Would you count how many lines of the material below hold the string "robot"? Give only the number.
:::
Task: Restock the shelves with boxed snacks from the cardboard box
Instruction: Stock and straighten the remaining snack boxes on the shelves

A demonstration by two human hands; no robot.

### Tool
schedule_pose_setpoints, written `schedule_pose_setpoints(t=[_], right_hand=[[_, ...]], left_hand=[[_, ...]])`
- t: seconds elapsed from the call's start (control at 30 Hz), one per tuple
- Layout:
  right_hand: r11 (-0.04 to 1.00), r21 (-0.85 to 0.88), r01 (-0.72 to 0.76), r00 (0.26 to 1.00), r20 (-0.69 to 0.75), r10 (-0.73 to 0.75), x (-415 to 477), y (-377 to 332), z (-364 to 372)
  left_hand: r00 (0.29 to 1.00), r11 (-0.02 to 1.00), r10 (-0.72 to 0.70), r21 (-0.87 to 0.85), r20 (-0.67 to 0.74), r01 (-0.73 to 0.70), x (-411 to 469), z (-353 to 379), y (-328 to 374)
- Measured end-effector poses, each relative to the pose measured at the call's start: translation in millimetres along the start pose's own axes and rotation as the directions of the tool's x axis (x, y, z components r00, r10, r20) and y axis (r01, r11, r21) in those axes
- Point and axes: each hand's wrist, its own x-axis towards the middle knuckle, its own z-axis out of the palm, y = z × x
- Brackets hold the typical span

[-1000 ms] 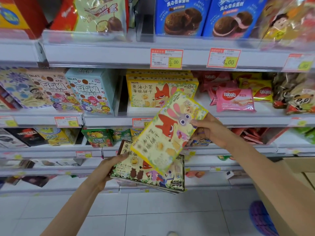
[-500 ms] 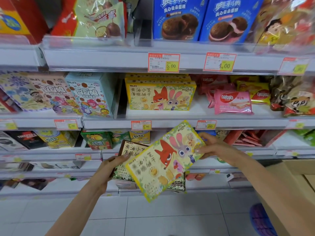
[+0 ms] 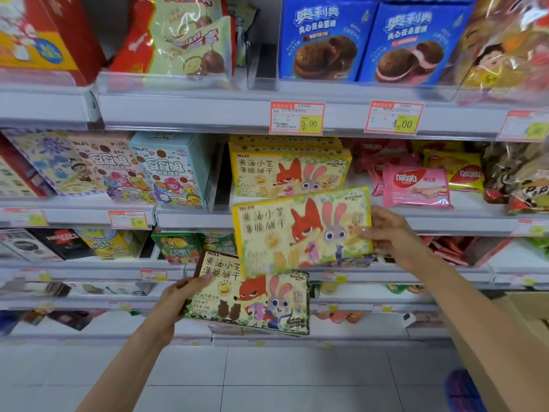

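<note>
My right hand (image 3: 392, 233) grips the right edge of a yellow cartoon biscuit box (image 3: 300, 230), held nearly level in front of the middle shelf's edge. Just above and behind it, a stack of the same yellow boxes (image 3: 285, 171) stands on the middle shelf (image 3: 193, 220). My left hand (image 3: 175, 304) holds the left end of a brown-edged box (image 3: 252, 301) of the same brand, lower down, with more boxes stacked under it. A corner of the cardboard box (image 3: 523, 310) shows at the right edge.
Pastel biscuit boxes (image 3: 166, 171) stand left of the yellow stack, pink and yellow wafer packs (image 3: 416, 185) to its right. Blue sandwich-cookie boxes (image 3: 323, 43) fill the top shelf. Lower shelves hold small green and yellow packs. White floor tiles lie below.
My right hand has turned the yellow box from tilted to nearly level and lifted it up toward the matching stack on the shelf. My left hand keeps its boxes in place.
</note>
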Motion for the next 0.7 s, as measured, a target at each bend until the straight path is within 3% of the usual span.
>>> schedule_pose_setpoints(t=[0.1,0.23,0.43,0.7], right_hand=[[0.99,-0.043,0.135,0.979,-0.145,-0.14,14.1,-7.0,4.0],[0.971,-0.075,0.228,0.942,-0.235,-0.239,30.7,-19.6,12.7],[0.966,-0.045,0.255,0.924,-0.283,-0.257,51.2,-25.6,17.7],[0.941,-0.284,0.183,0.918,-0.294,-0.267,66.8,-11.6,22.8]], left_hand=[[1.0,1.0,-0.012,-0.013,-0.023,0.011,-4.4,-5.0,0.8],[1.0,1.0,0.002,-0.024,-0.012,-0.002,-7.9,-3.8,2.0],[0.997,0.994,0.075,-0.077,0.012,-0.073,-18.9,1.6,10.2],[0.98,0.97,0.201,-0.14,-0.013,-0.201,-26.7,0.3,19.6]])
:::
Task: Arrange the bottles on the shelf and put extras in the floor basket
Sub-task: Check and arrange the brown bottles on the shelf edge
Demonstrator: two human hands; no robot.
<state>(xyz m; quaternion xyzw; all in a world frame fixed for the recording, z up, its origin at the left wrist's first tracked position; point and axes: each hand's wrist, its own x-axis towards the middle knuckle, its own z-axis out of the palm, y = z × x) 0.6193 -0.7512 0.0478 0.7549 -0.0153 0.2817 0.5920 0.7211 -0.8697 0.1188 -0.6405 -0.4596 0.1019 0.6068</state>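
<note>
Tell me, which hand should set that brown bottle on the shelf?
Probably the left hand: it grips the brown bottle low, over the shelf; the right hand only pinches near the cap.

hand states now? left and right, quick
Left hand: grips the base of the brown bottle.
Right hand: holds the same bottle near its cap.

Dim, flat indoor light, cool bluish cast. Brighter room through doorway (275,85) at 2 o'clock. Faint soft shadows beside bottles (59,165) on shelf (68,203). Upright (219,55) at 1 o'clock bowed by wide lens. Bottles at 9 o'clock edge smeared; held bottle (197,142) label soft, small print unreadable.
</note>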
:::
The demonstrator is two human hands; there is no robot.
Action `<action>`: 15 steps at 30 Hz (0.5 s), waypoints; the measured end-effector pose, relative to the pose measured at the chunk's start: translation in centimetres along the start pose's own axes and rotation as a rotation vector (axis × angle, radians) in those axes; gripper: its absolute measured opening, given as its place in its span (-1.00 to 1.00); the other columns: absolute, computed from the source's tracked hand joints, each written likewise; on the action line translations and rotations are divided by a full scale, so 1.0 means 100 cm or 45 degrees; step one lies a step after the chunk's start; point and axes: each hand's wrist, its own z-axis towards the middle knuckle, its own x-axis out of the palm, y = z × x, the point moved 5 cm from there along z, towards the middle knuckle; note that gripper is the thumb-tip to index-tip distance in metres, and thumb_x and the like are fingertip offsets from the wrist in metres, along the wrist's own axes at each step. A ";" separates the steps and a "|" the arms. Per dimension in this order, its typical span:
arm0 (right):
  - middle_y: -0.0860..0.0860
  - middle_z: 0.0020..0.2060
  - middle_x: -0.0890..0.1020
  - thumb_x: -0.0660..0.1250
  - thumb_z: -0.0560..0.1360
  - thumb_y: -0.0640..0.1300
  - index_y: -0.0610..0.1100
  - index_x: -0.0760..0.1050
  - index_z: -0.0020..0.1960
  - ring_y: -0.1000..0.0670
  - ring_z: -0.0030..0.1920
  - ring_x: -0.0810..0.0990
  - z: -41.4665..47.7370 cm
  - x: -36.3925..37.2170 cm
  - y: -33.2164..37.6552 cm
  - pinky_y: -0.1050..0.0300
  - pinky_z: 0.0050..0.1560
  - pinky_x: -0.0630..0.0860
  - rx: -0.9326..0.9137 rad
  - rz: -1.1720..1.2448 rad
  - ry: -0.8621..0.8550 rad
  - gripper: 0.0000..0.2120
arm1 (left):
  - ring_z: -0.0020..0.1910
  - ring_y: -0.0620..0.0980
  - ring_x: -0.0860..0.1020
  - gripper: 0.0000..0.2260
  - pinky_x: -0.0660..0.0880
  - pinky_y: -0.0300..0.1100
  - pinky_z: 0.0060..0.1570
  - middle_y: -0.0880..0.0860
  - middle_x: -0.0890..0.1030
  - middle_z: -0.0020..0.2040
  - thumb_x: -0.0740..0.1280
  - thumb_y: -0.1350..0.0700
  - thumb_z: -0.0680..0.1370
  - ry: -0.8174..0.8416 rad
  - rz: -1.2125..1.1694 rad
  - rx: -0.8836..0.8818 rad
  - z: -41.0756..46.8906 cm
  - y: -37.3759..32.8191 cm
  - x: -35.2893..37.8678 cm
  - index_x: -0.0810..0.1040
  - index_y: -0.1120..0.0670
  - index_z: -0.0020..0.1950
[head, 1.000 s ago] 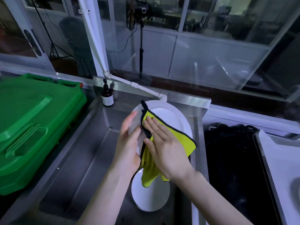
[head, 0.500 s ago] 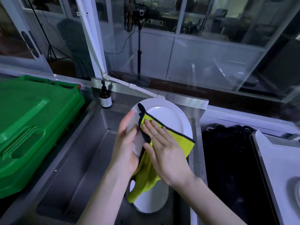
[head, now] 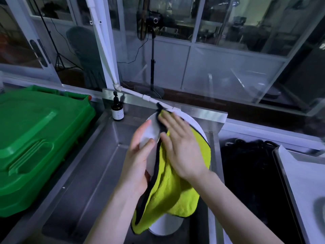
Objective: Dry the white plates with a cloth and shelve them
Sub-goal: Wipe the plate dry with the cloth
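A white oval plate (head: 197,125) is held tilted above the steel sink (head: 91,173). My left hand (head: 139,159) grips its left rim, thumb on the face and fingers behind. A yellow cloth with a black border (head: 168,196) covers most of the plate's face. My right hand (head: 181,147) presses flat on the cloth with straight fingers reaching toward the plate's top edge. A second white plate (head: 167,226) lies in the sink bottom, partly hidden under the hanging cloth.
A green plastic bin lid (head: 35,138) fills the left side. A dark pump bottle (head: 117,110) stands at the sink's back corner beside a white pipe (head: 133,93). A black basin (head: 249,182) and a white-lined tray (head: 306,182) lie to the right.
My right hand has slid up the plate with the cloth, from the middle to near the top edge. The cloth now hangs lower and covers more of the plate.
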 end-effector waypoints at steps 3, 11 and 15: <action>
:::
→ Solution to the exercise: 3